> _Work order_
All of the data is to be copied without a single change.

> _Data section_
================
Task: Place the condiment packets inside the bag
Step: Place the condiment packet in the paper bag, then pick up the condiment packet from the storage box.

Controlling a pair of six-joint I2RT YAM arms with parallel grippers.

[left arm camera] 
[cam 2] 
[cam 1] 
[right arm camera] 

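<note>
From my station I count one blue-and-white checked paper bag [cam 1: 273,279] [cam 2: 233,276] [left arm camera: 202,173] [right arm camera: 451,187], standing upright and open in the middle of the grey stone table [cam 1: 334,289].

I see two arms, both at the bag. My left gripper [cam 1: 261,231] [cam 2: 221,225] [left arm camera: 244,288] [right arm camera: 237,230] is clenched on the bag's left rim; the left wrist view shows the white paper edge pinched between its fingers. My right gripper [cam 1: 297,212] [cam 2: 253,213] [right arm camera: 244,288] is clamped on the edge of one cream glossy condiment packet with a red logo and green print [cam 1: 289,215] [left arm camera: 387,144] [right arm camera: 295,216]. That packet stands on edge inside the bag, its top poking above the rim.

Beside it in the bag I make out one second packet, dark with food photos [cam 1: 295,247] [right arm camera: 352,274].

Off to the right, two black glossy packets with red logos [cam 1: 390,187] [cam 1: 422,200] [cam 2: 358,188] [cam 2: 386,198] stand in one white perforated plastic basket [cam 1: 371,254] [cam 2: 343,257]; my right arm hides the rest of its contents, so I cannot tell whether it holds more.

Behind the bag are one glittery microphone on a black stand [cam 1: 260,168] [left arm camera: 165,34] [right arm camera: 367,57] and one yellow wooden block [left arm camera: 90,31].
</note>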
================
> _Response area_
Task: Place the condiment packets inside the bag
Step: Place the condiment packet in the paper bag, then pick up the condiment packet from the storage box.

Controlling a pair of six-joint I2RT YAM arms with parallel grippers.

[left arm camera] 
[cam 2] 
[cam 1] 
[right arm camera] 

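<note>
From my station I count one blue-and-white checked paper bag [cam 1: 273,279] [cam 2: 233,276] [left arm camera: 202,173] [right arm camera: 451,187], standing upright and open in the middle of the grey stone table [cam 1: 334,289].

I see two arms, both at the bag. My left gripper [cam 1: 261,231] [cam 2: 221,225] [left arm camera: 244,288] [right arm camera: 237,230] is clenched on the bag's left rim; the left wrist view shows the white paper edge pinched between its fingers. My right gripper [cam 1: 297,212] [cam 2: 253,213] [right arm camera: 244,288] is clamped on the edge of one cream glossy condiment packet with a red logo and green print [cam 1: 289,215] [left arm camera: 387,144] [right arm camera: 295,216]. That packet stands on edge inside the bag, its top poking above the rim.

Beside it in the bag I make out one second packet, dark with food photos [cam 1: 295,247] [right arm camera: 352,274].

Off to the right, two black glossy packets with red logos [cam 1: 390,187] [cam 1: 422,200] [cam 2: 358,188] [cam 2: 386,198] stand in one white perforated plastic basket [cam 1: 371,254] [cam 2: 343,257]; my right arm hides the rest of its contents, so I cannot tell whether it holds more.

Behind the bag are one glittery microphone on a black stand [cam 1: 260,168] [left arm camera: 165,34] [right arm camera: 367,57] and one yellow wooden block [left arm camera: 90,31].
</note>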

Nothing more belongs to this answer.